日記

とみいえひろこ/日記

透明な小道

透明な小道があった。透明な小道に、ふと入り込めるときがある。入り込めるといっても、そこに迷い込んでしまう、という方法しかない。そして迷い込むための法則や方法はなにもない。そのときそのとき、一回きりの方法で迷い込んでしまう、しかない。

迷い込んでしまったあとに、この逃げ場も行き場もない絶望に近いような道が透明な小道だったのかもと気づく。自分が想像していたのとは違うけれど、もうひとつ別の、たぶん、ここも透明の小道なのか。そして、やっぱりわたしの知っている透明な小道には入り込めないのだなと残念に思う。

透明な小道は同じ場所にない。透明な小道は一度きり現れる性質のもので、自分がどうにもならなくて迷い込んでしまったと認めると同時に透明な小道の存在を感じることがある。そしてその存在はすぐに消える。見聞きしてすこしは知っていると感じていた透明の小道には、想像するうちに自分のなかでとうに色がついてしまい、どう迷っても入れない。透明な小道などというものはない。「透明な小道」と言葉にするたびに、透明な小道はなくなる。

どの透明な小道であっても、透明な小道はいつも見えない方にあり、透明の小道らしき方から聞こえるそれは、というか透明の小道の声は、わたしにとってはすべてのことをただしくまっすぐに説明する声に聞こえていた。

何も見えない。ただしくまっすぐに、その声が吐く言葉以外に的確な言葉がない、それほどの言葉たちで織り上げられた説明を、それをわたしは透明だと思っていたのだけど、もしかしたら、どうもそれは違う。

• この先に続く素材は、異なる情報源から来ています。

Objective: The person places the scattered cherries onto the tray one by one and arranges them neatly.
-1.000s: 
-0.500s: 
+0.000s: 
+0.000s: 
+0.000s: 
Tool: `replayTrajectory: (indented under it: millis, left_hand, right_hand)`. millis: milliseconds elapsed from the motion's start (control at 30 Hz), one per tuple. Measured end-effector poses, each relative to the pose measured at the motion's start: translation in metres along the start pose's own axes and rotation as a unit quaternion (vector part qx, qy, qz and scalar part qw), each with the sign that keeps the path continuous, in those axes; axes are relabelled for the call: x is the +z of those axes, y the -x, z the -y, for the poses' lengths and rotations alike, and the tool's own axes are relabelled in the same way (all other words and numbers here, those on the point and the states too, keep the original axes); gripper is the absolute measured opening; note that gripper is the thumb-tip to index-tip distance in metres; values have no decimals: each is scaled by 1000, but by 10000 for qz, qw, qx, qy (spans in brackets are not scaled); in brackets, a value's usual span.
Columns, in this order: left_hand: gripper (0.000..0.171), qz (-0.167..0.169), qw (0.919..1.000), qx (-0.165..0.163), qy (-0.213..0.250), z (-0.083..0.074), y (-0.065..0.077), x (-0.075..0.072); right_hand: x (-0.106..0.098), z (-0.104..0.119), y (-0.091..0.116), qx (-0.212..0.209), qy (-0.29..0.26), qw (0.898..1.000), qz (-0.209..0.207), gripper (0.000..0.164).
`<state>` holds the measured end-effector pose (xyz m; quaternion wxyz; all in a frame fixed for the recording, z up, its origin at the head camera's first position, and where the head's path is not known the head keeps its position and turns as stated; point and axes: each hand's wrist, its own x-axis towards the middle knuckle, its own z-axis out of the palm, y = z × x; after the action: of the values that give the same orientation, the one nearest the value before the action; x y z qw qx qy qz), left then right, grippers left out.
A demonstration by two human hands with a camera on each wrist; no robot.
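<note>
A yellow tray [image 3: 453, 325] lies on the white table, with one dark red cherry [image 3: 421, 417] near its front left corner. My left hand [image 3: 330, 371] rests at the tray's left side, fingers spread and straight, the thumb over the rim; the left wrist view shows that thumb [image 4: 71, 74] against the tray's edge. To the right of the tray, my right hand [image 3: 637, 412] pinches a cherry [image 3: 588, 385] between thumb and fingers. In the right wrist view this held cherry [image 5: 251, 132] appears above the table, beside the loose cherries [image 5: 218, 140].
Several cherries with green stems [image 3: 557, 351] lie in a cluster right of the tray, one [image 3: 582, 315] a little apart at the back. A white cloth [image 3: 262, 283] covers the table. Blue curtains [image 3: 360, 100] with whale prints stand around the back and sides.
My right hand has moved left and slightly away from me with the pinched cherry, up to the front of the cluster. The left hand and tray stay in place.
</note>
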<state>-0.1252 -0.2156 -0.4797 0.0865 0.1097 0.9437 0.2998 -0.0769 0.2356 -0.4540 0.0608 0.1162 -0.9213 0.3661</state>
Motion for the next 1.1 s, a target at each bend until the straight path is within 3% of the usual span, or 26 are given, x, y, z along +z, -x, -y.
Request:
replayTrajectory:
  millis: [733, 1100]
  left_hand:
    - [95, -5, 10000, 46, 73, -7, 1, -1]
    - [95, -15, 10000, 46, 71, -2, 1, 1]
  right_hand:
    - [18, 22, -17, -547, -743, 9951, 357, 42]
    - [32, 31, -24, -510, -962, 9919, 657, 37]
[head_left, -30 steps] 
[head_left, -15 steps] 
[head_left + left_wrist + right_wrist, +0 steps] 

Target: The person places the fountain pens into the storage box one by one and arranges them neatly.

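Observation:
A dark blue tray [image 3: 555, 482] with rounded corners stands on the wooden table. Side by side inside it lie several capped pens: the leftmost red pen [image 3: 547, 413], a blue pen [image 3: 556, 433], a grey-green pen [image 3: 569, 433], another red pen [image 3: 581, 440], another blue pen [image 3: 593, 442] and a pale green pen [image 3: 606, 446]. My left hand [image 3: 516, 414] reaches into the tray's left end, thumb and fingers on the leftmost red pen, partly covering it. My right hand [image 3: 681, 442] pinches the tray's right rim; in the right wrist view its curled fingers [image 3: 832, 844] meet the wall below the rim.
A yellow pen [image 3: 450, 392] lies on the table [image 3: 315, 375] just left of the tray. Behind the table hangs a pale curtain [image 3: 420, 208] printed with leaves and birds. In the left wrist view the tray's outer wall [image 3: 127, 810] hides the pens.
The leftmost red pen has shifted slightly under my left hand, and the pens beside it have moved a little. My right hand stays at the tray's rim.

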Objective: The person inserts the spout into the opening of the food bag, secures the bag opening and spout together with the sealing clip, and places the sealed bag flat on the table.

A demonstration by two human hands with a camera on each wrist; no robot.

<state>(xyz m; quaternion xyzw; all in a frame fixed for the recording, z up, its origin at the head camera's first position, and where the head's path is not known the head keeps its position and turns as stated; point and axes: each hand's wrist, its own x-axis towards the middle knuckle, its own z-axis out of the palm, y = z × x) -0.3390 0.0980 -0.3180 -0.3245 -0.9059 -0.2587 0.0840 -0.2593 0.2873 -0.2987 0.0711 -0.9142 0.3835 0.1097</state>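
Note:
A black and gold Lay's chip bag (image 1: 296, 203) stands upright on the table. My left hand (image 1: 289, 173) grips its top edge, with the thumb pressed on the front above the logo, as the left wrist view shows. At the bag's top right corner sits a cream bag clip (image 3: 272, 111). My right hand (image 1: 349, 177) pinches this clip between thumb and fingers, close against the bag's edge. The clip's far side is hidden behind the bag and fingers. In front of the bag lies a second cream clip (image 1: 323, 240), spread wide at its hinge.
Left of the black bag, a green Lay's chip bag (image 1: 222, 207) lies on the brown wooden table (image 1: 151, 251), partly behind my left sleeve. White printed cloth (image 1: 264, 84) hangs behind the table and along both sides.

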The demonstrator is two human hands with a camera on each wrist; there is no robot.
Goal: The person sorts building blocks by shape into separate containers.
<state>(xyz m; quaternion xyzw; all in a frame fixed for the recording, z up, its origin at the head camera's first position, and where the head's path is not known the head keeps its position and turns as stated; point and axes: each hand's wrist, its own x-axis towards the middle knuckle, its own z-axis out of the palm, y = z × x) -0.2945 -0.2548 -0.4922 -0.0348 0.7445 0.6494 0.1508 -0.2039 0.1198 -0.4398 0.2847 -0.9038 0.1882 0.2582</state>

透明な小道に迷い込んだときに聞こえるのは行き場のない風の音、それも、自分の胸のうちの方から聞こえる音だった。また、この透明のどこかに居る、居ない、居た、力を失ったものものの、何にも届かない、あきらめの濃い深いため息。その積み重なりひしめき合ったすべてから、迷い込みどこにも行けないわたし自身が見つめられている、そういう時間がある。

迷い込むまでは見る側だと思っていたのに、何の力もなくなり見つめられるばかりになってしまった。息をひそめて見つめるものたちの無言の目に曝され、自分の居場所がなくなったことに気づく。居場所のない自分が透き通ってゆく。透き通ってゆくそのことが、透明の、もうわたしのものではなくなった、しかしかろうじてわたしの声なんだと思う。

説明され解き明かされてゆくと思いながら聞いていた声に実体はなく、言葉も視覚も、どの力も失い裸になったわたしの、憎しみや怯えすらも失った何者かの、うつろなこだまのような透明。